Die europäische Geschichte kennt wohl kaum zwei unterschiedlichere Staatswesen als den schweizerischen Bundesstaat von 1848 und das Zarenreich. Ganz abgesehen von der nicht vergleichbaren Grösse und Macht der beiden Länder standen sich hier konträre politische Systeme und Kulturen gegenüber: Während die zarische Autokratie ihre Untertanen mit eiserner Hand kontrollierte und nach aussen die Rolle einer europäischen Führungsmacht spielte, kultivierte die liberale Schweiz eine kleinstaatliche Selbstgenügsamkeit, die sich für Verbesserungen im Innern interessierte und auf eine aktive Aussenpolitik weitgehend verzichten zu können glaubte. Die Zarenherrschaft erschien den Schweizern als despotisch und rückständig; umgekehrt sah St.

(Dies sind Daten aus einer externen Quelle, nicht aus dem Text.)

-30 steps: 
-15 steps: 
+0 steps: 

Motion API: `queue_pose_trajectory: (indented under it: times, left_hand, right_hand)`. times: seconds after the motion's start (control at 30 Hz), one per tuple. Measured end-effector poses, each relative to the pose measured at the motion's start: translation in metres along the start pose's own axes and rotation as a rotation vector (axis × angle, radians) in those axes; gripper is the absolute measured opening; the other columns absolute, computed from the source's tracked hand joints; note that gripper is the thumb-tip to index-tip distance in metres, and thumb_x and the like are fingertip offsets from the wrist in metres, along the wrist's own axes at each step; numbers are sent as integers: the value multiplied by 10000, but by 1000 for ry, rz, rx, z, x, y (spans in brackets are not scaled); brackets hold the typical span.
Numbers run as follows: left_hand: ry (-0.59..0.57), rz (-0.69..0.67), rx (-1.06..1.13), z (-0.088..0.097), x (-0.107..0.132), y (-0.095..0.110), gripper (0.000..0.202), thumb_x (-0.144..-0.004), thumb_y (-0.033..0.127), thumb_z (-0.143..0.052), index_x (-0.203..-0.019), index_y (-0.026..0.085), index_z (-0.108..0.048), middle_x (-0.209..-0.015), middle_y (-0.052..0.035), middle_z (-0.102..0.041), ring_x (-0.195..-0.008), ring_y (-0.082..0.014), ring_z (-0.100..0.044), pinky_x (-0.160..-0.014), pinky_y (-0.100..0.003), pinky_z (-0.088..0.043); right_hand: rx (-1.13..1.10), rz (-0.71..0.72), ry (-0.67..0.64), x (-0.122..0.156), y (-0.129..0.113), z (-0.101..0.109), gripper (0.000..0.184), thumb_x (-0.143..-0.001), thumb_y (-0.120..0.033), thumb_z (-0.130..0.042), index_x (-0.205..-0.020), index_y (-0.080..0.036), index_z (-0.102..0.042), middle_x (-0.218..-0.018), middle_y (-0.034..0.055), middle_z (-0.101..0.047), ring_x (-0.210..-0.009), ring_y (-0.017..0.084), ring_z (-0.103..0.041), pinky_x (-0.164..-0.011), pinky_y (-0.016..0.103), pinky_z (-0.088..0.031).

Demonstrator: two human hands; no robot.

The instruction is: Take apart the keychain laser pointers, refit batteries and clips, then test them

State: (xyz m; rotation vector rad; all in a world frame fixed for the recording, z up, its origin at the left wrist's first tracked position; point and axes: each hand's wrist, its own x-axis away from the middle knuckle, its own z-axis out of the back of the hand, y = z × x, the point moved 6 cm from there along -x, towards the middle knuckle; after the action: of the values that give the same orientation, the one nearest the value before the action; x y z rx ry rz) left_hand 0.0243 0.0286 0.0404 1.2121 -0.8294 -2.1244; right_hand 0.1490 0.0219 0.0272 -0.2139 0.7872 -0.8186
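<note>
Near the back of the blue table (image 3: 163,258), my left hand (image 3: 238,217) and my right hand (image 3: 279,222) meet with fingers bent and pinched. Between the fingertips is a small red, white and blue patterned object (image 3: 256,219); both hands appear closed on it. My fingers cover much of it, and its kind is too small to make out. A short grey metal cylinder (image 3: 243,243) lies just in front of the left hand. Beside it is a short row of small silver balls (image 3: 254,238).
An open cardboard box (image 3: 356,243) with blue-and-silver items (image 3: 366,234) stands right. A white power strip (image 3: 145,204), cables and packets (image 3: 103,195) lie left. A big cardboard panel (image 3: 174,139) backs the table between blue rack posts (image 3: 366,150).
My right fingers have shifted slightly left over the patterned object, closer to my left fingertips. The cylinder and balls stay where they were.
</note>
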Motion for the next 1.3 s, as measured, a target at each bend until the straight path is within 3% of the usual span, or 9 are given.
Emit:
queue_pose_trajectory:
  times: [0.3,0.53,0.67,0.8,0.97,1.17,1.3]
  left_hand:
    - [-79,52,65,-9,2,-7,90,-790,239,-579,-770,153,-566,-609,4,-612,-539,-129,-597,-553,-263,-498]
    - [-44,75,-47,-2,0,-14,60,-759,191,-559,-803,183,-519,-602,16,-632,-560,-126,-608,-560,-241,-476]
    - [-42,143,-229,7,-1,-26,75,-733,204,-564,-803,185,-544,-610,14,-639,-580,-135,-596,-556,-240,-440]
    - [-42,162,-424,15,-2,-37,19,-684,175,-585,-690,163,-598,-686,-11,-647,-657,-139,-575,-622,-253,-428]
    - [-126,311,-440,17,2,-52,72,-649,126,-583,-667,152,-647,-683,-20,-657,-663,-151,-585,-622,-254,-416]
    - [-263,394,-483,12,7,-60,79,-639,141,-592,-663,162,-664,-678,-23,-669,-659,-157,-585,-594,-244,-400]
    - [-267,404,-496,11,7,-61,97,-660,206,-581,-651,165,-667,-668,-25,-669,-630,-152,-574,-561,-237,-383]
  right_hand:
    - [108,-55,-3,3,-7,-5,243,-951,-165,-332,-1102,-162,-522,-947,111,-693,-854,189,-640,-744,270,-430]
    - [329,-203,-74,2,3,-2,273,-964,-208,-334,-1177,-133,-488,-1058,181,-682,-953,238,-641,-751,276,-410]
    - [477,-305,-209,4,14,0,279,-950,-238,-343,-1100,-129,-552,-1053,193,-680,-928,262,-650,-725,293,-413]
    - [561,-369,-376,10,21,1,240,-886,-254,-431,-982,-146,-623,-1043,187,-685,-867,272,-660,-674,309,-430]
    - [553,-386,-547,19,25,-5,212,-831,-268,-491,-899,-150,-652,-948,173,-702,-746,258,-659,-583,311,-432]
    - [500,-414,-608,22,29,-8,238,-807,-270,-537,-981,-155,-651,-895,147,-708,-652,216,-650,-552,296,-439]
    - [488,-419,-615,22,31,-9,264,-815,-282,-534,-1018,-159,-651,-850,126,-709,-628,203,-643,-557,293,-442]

Petersburg in der liberalen Entwicklung der Eidgenossenschaft und besonders in ihrer toleranten Asylpolitik einen gefährlichen Ausdruck politischer Dekadenz.
Rezensionsnotiz zu
Neue Zürcher Zeitung, 08.07.2004
Ulrich M. Schmid zeigt sich in seiner knappen Kritik von diesem Buch über das Verhältnis der Schweiz zum russischen Zarenreich von 1848 bis 1919 sehr angetan. Der Autor Peter Collmer stellt darin die "diskursive Inkongruenz zweier politischer Systeme" fest, erklärt der Rezensent. Als besonders konfliktträchtigen Punkt zwischen Russland und der Schweiz sei der Umgang mit politischen Gegnern zu betrachten, was dazu führte, dass während der 1860er und 1870er Jahre viele "Revolutionäre" in der Schweiz politisches Asyl suchten, so Schmid weiter. Er lobt als die Stärken von Collmers Buch die "geschickte Auswahl" vieler interessanter "Fallbeispiele" sowie den "luziden Nachweis" der Verschiedenheit in der "politischen Kultur" der beiden Staaten.